(Reuters) - Heating and plumbing products supplier Wolseley WOS.L plans to close just over 10 percent of its UK branches in response to tough competition and weak trading, it said on Tuesday, a move that could lead to up to 800 job losses and create a more U.S.-focused firm.
Wolseley, which makes about 80 percent of its profit in the United States, said the 80 branch closures would take two or three years, resulting in restructuring charges of about 100 million pounds. They are expected to deliver annualised cost savings of 25-30 million pounds.
Its shares traded some 4 percent lower at 4,127 pence by 1220 GMT after it posted slightly lower-than-expected profit for the year ended July and did not return excess cash to shareholders for the first time in four years after spending more on acquisitions.
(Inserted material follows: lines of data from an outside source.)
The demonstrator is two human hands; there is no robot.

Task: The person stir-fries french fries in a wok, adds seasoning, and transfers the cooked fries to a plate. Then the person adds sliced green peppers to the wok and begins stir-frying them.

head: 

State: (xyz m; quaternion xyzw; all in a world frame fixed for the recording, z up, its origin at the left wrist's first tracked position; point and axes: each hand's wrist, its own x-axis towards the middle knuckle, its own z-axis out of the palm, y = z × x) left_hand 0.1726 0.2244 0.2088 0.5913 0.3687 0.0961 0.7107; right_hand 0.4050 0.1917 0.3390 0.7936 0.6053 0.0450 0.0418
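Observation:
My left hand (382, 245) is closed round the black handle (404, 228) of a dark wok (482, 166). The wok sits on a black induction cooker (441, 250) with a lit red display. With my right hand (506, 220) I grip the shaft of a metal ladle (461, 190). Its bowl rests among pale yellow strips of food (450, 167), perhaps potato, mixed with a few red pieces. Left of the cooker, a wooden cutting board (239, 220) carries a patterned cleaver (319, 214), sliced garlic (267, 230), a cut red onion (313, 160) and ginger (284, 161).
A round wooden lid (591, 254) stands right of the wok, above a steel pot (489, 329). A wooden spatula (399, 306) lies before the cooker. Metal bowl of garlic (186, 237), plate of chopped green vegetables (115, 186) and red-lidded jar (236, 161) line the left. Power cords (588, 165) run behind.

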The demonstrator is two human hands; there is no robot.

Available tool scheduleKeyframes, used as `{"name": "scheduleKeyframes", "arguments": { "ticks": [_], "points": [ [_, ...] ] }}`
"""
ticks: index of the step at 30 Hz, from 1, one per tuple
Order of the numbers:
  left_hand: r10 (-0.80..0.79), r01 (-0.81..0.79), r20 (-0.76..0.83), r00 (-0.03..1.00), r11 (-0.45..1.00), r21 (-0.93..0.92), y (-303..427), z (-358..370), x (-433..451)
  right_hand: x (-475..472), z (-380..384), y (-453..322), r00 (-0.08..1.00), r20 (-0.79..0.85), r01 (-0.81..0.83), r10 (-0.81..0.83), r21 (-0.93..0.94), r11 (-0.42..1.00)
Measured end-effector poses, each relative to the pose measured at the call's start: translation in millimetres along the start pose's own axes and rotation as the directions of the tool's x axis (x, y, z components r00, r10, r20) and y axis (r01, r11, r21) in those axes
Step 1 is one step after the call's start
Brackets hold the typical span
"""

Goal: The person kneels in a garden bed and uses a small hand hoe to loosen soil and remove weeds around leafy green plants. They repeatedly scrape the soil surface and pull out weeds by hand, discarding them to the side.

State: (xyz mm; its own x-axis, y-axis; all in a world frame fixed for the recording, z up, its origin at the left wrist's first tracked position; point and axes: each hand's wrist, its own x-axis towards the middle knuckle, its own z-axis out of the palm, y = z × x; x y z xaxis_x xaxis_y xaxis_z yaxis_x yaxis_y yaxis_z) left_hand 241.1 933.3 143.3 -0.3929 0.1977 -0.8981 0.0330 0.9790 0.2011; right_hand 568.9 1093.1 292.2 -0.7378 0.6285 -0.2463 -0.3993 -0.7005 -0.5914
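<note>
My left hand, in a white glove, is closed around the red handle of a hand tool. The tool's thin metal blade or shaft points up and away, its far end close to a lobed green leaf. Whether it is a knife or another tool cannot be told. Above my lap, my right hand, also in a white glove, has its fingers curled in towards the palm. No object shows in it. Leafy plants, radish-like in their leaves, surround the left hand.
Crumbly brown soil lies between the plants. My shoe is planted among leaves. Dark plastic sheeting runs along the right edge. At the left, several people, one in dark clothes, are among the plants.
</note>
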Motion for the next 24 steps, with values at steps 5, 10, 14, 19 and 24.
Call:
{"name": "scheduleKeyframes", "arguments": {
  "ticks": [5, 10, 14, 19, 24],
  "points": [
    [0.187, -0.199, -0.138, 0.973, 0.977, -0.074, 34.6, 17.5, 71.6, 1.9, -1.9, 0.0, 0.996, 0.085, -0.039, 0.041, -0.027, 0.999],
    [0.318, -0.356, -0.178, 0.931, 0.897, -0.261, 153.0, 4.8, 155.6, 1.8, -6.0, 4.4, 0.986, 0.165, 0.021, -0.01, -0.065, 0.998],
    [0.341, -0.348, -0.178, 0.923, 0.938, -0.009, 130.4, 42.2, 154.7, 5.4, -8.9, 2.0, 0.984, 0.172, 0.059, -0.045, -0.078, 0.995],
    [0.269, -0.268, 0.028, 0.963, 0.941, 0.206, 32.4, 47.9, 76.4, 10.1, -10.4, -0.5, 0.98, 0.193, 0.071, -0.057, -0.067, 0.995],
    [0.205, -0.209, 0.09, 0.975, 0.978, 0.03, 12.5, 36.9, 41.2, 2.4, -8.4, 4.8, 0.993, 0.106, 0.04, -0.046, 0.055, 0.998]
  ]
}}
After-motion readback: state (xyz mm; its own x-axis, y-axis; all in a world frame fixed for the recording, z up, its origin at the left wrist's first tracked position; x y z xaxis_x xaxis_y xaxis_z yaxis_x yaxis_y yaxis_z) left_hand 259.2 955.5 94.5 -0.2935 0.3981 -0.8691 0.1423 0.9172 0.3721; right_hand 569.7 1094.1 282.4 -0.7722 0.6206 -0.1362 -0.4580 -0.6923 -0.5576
“Failure to return excess cash ... [is] likely the real culprit for investor displeasure,” Accendo Markets’ head of research Mike van Dulken said. “It only makes matters worse for shareholders struggling in an environment of low returns”.
Wolseley, which started life in 1887 manufacturing machine tools and early motor cars before moving into distribution in 1979, has faced tough competition and a weak market for its core repair, maintenance and property improvement services in the UK and Europe.
“The difficulty with all these companies is that boilers now last a lot longer,” said Liberum analyst Charlie Campbell.
Wolseley said it was also considering closing a distribution centre in Worcester and had started a strategy review in the Nordic region to restore profitable growth.
Analysts said the closure of its smaller branches could see Wolseley lose some clients to rivals, including distribution brands owned by Saint Gobain SGOB.PA.
Chief Executive John Martin told Reuters that Wolseley had no plans to shift its UK listing to the United States, where it owns U.S. wholesale plumbing supplies distributor Ferguson, adding that it had traded ADRs on the U.S. market. Half its shareholders are UK investors.
Like-for-like revenue has risen 4.5 percent in its U.S. business since the beginning of its new financial year in August, outpacing growth of 1.5 percent across the group as end markets remained mixed given an uncertain economic outlook.
It added it did not think the UK’s weak summer performance was a result of the vote to leave the European Union.
“Whilst our sales have been weak in the UK over the last quarter, we haven’t been able to directly attribute that to Brexit,” Martin told journalists.
Wolseley posted a 7 percent rise in full-year trading profit to 917 million pounds, a touch below analysts’ estimate of 921 million pounds.